● **EXERCISE INSTRUCTIONS**: Write each entry out once more, please, precisely as shown.

▬▬▬▬▬▬

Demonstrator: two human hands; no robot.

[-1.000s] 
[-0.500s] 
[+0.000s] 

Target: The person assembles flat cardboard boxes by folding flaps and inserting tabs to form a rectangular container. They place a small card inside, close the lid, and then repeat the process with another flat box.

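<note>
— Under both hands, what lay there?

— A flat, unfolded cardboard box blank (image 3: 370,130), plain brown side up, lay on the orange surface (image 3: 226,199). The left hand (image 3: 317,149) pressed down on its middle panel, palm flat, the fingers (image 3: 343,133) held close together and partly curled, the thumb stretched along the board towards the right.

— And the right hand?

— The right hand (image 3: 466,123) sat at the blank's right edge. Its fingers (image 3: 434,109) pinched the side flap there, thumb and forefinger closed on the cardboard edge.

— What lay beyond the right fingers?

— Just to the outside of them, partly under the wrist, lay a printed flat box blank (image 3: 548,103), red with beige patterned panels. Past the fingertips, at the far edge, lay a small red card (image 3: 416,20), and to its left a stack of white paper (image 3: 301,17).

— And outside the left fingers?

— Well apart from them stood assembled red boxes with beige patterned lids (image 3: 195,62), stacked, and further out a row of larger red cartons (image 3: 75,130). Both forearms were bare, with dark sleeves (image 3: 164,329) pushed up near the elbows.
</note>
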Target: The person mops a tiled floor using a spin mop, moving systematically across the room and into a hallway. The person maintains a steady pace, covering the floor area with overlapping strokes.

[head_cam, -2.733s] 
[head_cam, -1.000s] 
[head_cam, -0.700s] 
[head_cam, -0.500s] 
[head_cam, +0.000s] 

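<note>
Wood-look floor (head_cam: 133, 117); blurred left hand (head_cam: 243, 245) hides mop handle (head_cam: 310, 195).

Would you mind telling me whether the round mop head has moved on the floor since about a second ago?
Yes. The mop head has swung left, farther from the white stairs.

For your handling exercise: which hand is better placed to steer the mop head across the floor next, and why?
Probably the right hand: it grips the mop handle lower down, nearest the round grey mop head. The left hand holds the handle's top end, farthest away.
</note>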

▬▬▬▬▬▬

● **ANSWER SECTION**:
Demonstrator: two human hands; no robot.

[-1.000s] 
[-0.500s] 
[+0.000s] 

Target: The person assembles flat cardboard boxes by folding flaps and inserting tabs to form a rectangular container. They place a small card inside, close the lid, and then repeat the process with another flat box.

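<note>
— Under both hands, what lay there?

— A flat, unfolded cardboard box blank (image 3: 370,130), plain brown side up, lay on the orange surface (image 3: 226,199). The left hand (image 3: 317,149) pressed down on its middle panel, palm flat, the fingers (image 3: 343,133) held close together and partly curled, the thumb stretched along the board towards the right.

— And the right hand?

— The right hand (image 3: 466,123) sat at the blank's right edge. Its fingers (image 3: 434,109) pinched the side flap there, thumb and forefinger closed on the cardboard edge.

— What lay beyond the right fingers?

— Just to the outside of them, partly under the wrist, lay a printed flat box blank (image 3: 548,103), red with beige patterned panels. Past the fingertips, at the far edge, lay a small red card (image 3: 416,20), and to its left a stack of white paper (image 3: 301,17).

— And outside the left fingers?

— Well apart from them stood assembled red boxes with beige patterned lids (image 3: 195,62), stacked, and further out a row of larger red cartons (image 3: 75,130). Both forearms were bare, with dark sleeves (image 3: 164,329) pushed up near the elbows.
</note>
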Target: The person mops a tiled floor using a spin mop, moving systematically across the room and into a hallway. The person maintains a steady pace, covering the floor area with overlapping strokes.

[head_cam, -2.733s] 
[head_cam, -1.000s] 
[head_cam, -0.700s] 
[head_cam, -0.500s] 
[head_cam, +0.000s] 

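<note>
Wood-look floor (head_cam: 133, 117); blurred left hand (head_cam: 243, 245) hides mop handle (head_cam: 310, 195).

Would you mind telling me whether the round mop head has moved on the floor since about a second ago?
Yes. The mop head has swung left, farther from the white stairs.

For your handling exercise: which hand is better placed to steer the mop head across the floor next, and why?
Probably the right hand: it grips the mop handle lower down, nearest the round grey mop head. The left hand holds the handle's top end, farthest away.
</note>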

The answer stands, and there is nothing more to add.